I was reminded of this story while writing the story of the skinny pig, because it got me to thinking of how death was perceved differently by different cultures. This too, is not a story for the squeamish, and I wonder if the facebook police will allow it to be posted. However, I always tell the truth, and that is what I am doing here.
I was catching the bus to Manzini, on my way back to my school in Swaziland, after a weekend of working on the Peace Corps Swaziland newsletter, The Incwadzi Yetfu. (it means “Your Newsletter”) I was sitting on the hill beside the Mbabane Bus Rank, and had about an hour and a half before my bus left. I was sitting in the hot shade of a small tree, grading woodworking test papers. Minding my own bidness.

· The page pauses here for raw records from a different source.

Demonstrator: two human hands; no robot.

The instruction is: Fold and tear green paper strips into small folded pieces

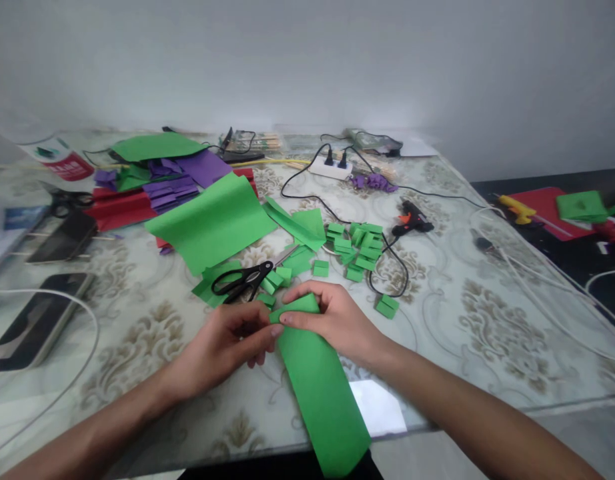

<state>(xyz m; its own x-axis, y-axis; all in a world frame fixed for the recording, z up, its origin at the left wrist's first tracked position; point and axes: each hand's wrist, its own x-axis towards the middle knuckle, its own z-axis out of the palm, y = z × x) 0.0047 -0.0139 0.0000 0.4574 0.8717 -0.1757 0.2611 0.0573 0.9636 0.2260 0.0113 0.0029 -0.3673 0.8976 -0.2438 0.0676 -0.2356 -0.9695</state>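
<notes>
Both my hands meet over the far end of a long green paper strip (321, 390) that runs toward me past the table's near edge. My left hand (222, 347) pinches the strip's end with closed fingers. My right hand (332, 317) presses its thumb and fingers on the folded top of the same strip. Black-handled scissors (245, 280) lie just beyond my left hand on green scraps. Several small folded green pieces (360, 245) are piled further back to the right.
A large green sheet (212, 223) lies behind the scissors, with purple and red paper (152, 193) to its left. A black glue gun (412, 220), a white power strip (330, 167) and cables lie at right. Two phones (35, 323) rest at left. The table edge (487, 410) is near.
</notes>
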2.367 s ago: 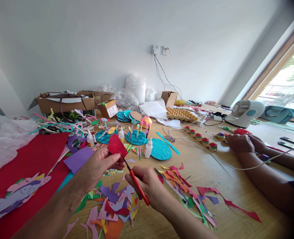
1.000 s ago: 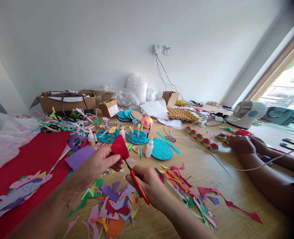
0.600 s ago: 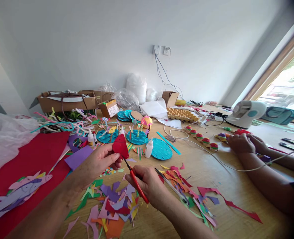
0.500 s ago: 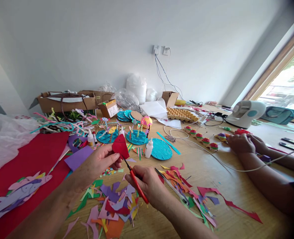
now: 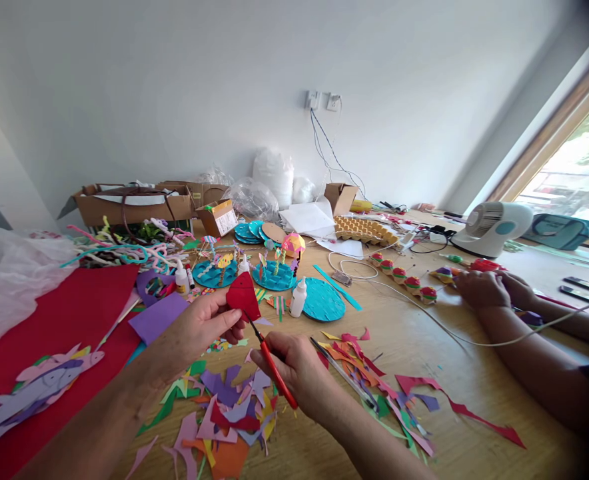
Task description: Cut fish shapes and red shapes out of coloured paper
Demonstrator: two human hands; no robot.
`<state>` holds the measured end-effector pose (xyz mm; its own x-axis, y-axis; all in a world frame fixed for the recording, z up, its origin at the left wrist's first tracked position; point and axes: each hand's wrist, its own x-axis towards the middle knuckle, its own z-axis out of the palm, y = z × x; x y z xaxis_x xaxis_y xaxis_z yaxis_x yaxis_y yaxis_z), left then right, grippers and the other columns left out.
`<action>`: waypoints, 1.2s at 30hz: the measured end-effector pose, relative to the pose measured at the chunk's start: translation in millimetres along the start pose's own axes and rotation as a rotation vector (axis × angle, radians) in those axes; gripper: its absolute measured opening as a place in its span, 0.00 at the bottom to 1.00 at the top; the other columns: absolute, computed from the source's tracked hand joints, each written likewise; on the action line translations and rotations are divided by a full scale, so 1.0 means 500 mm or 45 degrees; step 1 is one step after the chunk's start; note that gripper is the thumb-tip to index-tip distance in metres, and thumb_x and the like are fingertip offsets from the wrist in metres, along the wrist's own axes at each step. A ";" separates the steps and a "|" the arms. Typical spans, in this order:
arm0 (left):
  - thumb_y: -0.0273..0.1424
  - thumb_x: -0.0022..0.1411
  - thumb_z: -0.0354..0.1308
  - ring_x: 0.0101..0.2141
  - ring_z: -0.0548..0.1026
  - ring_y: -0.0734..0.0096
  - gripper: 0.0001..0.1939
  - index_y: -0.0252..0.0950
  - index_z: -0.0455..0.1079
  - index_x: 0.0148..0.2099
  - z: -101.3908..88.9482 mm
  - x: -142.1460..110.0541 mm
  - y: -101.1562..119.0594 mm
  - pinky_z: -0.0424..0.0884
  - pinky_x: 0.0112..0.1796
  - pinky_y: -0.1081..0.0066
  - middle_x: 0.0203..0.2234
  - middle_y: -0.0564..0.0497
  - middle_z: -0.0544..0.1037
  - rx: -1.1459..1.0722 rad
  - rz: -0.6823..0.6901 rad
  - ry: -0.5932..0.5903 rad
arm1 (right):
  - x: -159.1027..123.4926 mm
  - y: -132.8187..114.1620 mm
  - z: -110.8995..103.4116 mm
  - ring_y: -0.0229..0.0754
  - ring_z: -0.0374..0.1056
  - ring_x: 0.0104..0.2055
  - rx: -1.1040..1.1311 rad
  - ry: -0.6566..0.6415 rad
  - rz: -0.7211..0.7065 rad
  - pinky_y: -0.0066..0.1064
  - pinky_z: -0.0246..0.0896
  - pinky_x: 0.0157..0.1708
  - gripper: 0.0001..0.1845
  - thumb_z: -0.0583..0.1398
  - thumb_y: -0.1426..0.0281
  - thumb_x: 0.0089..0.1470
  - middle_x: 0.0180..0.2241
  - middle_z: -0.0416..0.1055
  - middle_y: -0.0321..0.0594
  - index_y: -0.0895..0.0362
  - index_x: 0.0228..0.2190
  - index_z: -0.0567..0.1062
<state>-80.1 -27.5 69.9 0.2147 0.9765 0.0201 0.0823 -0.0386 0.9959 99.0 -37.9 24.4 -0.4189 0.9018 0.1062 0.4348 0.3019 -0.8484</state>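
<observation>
Between the thumb and fingers of my left hand [image 5: 217, 320] is a small piece of red paper [image 5: 243, 295] with dark marks drawn on it. My right hand [image 5: 294, 367] is closed round the red handles of a pair of scissors [image 5: 273, 370]. The blades reach up to the lower edge of the red paper; part of them is hidden behind it. Under both hands lies a heap of coloured paper scraps [image 5: 234, 400]. A white glue bottle [image 5: 298, 298] stands upright just beyond my right hand, beside a blue disc [image 5: 322, 300].
At left, paper fish cutouts [image 5: 49, 383] lie on a large red sheet [image 5: 104, 293]. A pen [image 5: 344, 373] rests among scraps. Another person's hands [image 5: 492, 290] work at right near a white fan [image 5: 494, 227]. A white cable [image 5: 419, 313] crosses the table. Decorated discs [image 5: 274, 275] stand behind.
The red paper has shifted very slightly to the right with my left hand. Everything else looks the same.
</observation>
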 end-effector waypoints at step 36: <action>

I heard the voices of two fathers, which were quite loudly, arguing just below me about 20 feet, and it drew me out of my grading papers mode. The swazis are a very peaceful people. You almost never heard raised voices, and it was thought to be quite rude to shout or argue in public. It just wasn’t done.
I looked down, and there were two men, face to face about two feet apart, loudly disputing something. It was in siSwati, and I was not catching enough of it to understand what the fracas was about. But they were yelling so loudly, that when I looked around the bus rank from my lofty position, almost everyone was staring at the two fathers. Around the perimeter were blankets on the ground where women knelt, and sold such foodstuffs as the bus riders might wish to purchase. They were all on their feet, staring. And there were 20 or 30 people milling about between the buses, bus conductors, drivers, and passengers debarking. Every one froze, and was laser focused on the two men. Their voices escalated.
I looked at the men again. They looked like they had come from a high level meeting of some sort, maybe a government meeting. One was dressed in a suit coat and pants, and a red Loriekeet feather in his hair, indicating he was a member of the Royal Family, tho with only one feather, not that close to the King, and he carried a knobkerrie, which is a 18″ stick with a big knob on one end. It was part of the traditional formal dress, and men who dressed formally, carried either a knobkerrie, or a spear, or sometimes a flashlight or a kitchen knife. You just had to have something in your hands. The other man was dressed in the other type of formal dress, bead necklace, a cloth wrapped around his waist like a skirt, and an animal pelt worn in front at the waist, and he had a spear, that looked like a 5 foot length of half inch rebar, like they use in cement forms, with one end hammered flat and fashioned into a blade. These things were formal, maybe derived from weapons many years ago, but violence was rare in Swaziland, and they mostly were used as part of formal dress. I had never seen anybody fight or shout, or brandish weapons in the 2 years I had been here in the country.
By now, the men were really shouting and gesturing, so great was their dispute. All of a sudden, the man with the knobkerrie hauled off and smote the other man right on his head with his knobkerrie with great force, knocking him backwards into the dust. The whole bus rank, every single person including me, gasped. This was just never seen in public. Never. The man lay there bleeding from his head in the dust, and the knobkerrie man bent over and yelled at him some more. People were freaking out, looking at each other and the men. They didn’t know what to do. So, the smitten man pulled himself to his feet, using his spear, and standing there woozily, rared back and stabbed the knobkerrie man in the heart with his spear. And pulled it out again. The knobkerrie man fell back into the dust, and just like on TV, his blood fountained out of the stab wound with every beat of his heart, getting smaller each beat, until no more blood came out and he was dead.
The people were paralyzed. Not a person moved. It was completely quiet. I was stunned too. I had never seen a person get murdered before. The spear man, looked up, and looked around at all the people frozen and staring at him, and he took off running. One of the bus drivers shouted something, and instantly most of the people grabbed stones and sticks, and took off running after the spear man. They all ran across the road in a big mob, into the parking lot next to the Spar Market grocery, and caught up to the spear man, and knocked him down, and stoned him to death. In minutes, he was dead, half covered with stones the people had thrown at him. Then they came back to the bus rank, and it was business as usual. The women back to their blankets, and the bus people doing bus things. When the police arrived 10 minutes later, to see the two dead men, nobody knew what had happened. I watched from under the tree as person after person shook their head to the police’s questions.
It shook me up, and when my bus came a half hour later, I sat in the jump seat with my pack, and thought deep thoughts about the value of life.